I was looking at this product on ebay and it looks too good to be true. Anybody have this light? I've never had an HID light before, but I want to get the brightest spotlight for the money and this looks like a good fit. I have a Solarforce L1000 right now that I'll try to sell and upgrade to this.
What do you think? I don't know much about HID lights.
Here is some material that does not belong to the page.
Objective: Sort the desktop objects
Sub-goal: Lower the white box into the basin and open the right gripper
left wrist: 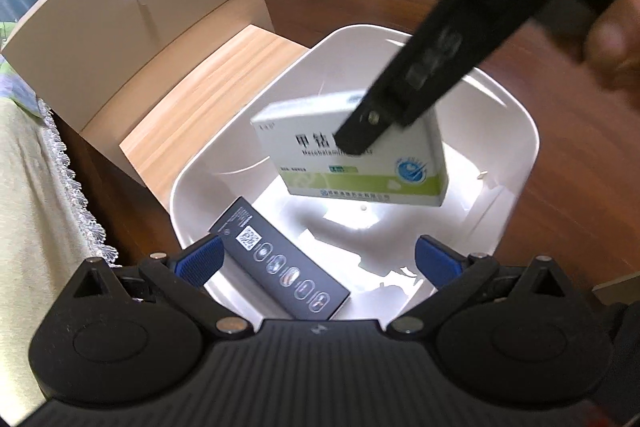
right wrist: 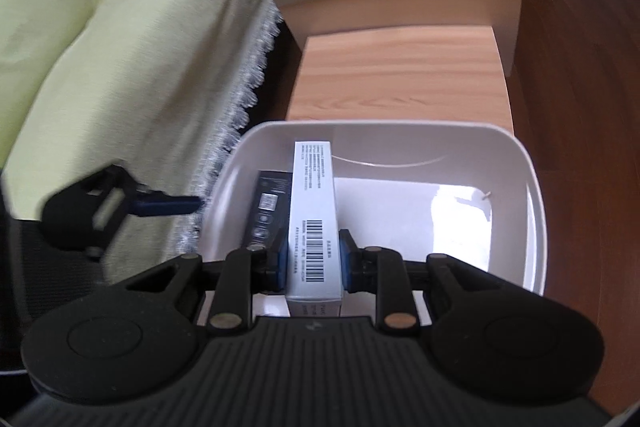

Tactical-50W-HID-SPOTLIGHT-4500-lumen-Flashlight-Torch


----------



## HKJ (Aug 23, 2010)

HID are very bright and has good throw if they are focused properly. They only have one brightness or two that are rather close. They are slow starters, it takes some second to reach a decent brightness and may take up to one minute before it is stabilized at full brightness.
On my website there a a couple of beamshots that include HID lights, mostly my favourite the L35, but I also have a some others.


----------



## DavyCrockett (Aug 23, 2010)

Davee, I have the 35W version of this, and it's great. I've been chomping at the bit to buy this one. Wish I'd waited to buy this one instead. I'd say it's the real McCoy and the price is very good. Find the auction that says make an offer...bottom line is, they'll take $170 for it, that's shipping included. (i offered $100 on it, just to see what they'd say, and they came back with "you can buy it for $130. plus the $40 shipping) Let us know how you like it, if you get it. 
Davy


----------



## big4x4 (Aug 23, 2010)

Hey everybody. I have been using that exact light for about 2 weeks now. love it. It is the real deal a good 30-35% brighter than my old 35w tactical hid. Awesome flood and great throw! Stanley hid will outthrow it by a bit. However it is pretty obvious more lumens are getting thrown out of this new guy. I have beam shots and more observations to come when I get back from vacation this Friday.


----------



## davee930 (Aug 24, 2010)

Awesome thanks for the info I want to get this light now. How is the battery life? Do you know how waterproof it is? So it should blow my solarforce l1000 out of the water then huh?


----------



## big4x4 (Aug 25, 2010)

LOL. No comparison. I'm an LED fan too, but its really not even close... You will see. It gets brighter after breaking it in as well! I sold my 35w right after comparing them, and now I just bought another of these 50W lights! I have a sickness I tell you!


----------



## Plan B (Aug 25, 2010)

big4x4 said:


> LOL. No comparison. I'm an LED fan too, but its really not even close... You will see. It gets brighter after breaking it in as well! I sold my 35w right after comparing them, and now I just bought another of these 50W lights! I have a sickness I tell you!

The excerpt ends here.